• _Your instructions_
Return exactly the span of lines in the following data that opens with the line containing "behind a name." and closes with the line containing "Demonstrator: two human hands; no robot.". Include nothing else.

* * * *

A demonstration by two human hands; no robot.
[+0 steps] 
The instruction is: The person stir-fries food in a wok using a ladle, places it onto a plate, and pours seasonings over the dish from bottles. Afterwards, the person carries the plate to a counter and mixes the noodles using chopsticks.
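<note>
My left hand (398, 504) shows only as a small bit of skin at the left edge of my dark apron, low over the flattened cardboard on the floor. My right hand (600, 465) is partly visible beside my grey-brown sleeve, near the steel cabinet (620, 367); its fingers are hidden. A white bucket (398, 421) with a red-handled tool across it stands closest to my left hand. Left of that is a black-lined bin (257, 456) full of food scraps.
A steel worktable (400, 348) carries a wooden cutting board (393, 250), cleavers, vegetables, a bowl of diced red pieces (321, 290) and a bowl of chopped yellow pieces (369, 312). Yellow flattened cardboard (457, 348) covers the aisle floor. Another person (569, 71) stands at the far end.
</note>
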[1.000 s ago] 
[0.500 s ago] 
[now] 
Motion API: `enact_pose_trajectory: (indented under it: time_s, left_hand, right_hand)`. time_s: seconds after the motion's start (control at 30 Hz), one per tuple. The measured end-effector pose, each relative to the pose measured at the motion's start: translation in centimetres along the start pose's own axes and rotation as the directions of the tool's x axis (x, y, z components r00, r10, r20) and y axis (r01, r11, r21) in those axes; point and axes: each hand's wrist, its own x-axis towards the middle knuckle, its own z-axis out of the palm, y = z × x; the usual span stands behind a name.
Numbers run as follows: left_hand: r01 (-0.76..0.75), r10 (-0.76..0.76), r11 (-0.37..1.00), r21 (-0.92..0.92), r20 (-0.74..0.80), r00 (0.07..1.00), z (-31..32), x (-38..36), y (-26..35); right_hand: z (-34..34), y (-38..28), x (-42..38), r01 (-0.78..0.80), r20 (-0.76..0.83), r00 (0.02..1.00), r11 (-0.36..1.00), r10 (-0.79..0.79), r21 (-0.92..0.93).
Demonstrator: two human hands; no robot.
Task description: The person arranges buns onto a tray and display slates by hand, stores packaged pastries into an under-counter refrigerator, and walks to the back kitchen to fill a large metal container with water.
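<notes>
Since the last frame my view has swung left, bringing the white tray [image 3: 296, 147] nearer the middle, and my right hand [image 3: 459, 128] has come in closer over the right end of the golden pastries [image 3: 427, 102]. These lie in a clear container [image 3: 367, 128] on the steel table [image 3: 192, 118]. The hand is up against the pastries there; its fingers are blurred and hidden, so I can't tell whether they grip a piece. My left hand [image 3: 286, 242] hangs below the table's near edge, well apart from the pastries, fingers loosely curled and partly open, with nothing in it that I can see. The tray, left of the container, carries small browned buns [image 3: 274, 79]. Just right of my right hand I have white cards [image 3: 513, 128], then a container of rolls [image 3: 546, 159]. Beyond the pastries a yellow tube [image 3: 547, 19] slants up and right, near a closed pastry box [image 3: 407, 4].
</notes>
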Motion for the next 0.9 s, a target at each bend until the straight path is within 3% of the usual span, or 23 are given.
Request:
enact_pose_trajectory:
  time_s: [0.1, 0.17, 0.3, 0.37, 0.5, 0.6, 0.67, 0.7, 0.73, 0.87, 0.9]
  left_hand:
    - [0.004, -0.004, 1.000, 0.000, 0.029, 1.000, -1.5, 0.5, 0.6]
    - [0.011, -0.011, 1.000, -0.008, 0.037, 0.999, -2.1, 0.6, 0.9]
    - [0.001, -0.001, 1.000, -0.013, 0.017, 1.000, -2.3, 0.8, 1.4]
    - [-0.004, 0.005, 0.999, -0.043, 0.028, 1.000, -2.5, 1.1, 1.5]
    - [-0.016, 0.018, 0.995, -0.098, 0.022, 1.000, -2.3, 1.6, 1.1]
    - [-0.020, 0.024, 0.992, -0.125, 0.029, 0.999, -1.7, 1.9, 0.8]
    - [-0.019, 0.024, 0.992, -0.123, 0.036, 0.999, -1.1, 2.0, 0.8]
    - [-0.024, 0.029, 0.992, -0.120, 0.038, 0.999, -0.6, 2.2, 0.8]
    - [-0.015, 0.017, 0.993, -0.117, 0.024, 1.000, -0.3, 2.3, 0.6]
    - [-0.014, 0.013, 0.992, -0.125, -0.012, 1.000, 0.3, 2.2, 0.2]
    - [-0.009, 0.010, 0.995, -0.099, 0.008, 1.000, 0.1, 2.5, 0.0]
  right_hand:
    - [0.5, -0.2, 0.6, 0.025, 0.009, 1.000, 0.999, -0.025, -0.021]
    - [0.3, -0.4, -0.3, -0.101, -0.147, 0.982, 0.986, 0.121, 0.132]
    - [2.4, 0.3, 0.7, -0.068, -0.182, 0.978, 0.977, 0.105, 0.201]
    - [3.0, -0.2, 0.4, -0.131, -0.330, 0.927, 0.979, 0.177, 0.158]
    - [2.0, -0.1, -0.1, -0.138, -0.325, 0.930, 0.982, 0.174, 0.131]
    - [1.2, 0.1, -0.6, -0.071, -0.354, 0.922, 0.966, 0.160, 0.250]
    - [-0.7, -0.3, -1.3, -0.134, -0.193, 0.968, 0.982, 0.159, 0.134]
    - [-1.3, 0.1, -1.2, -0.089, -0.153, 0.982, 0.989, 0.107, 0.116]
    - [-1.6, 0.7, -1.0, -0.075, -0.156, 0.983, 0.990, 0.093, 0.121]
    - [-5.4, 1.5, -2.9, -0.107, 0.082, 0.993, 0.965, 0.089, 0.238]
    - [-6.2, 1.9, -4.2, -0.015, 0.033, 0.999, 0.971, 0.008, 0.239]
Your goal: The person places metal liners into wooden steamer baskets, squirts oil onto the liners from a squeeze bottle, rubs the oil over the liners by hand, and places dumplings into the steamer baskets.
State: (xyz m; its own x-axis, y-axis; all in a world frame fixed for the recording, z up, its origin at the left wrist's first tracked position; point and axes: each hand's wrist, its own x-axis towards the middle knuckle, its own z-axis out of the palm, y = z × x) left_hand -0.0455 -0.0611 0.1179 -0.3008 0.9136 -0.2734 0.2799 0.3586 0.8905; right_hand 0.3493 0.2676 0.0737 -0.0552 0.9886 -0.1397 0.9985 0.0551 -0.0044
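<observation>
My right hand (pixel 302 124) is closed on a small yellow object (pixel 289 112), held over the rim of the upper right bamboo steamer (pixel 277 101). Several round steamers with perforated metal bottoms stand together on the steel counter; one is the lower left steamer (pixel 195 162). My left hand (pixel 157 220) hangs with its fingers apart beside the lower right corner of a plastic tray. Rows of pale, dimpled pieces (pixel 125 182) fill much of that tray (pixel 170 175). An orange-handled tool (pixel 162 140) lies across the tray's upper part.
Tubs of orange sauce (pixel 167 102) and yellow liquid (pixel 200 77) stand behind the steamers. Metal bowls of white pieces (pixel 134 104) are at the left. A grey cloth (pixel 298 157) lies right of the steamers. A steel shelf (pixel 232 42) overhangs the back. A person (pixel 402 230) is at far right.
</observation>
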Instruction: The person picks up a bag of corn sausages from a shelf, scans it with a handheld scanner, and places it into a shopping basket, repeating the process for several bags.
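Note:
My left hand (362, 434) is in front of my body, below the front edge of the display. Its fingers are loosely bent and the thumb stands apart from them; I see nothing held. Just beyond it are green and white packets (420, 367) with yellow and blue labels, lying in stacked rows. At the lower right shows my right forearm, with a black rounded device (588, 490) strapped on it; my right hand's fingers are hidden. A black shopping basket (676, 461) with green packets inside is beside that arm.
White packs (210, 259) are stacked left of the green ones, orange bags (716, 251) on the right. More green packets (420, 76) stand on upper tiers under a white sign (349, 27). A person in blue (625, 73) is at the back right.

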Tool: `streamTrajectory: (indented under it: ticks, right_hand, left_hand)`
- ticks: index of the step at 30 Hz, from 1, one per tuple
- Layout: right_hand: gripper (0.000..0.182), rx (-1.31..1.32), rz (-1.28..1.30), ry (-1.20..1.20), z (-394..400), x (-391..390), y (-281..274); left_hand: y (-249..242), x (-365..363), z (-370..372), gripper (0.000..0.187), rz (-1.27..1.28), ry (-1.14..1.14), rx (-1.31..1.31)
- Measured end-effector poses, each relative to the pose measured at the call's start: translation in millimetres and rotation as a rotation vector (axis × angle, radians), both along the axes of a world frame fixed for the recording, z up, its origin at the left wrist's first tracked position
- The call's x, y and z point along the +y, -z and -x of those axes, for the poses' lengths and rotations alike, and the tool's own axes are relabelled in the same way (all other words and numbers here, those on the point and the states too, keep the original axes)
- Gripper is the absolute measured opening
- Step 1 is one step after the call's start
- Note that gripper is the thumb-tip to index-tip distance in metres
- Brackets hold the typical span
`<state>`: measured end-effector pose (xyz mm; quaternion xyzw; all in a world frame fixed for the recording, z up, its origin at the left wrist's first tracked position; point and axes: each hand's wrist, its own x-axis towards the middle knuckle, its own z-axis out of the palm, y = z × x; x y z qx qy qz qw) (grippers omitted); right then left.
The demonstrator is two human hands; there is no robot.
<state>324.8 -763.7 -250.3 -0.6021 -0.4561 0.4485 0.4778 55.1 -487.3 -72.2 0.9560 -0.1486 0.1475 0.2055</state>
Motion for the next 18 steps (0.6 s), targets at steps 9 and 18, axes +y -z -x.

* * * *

• _Final answer_
Motion API: `enact_pose_trajectory: (indented under it: time_s, left_hand, right_hand)`. time_s: seconds after the motion's start (control at 30 Hz), one per tuple. The measured end-effector pose, each relative to the pose measured at the motion's start: translation in centimetres along the start pose's own axes and rotation as the directions of the tool's x axis (x, y, z components r00, r10, r20) and y axis (r01, r11, r21) in those axes; point and axes: each hand's wrist, its own x-axis towards the middle knuckle, its own z-axis out of the palm, y = z × x; the usual span stands behind a name.
Numbers run as follows: left_hand: r01 (-0.76..0.75), r10 (-0.76..0.76), r11 (-0.37..1.00), r21 (-0.92..0.92), r20 (-0.74..0.80), r00 (0.07..1.00), z (-31..32), x (-38..36), y (-26..35); right_hand: z (-34..34), y (-38..28), x (-42..38), r01 (-0.78..0.80), r20 (-0.76..0.83), r00 (0.02..1.00), r11 (-0.36..1.00), r10 (-0.79..0.79), r21 (-0.92..0.93).
Demonstrator: two human hands; no robot.

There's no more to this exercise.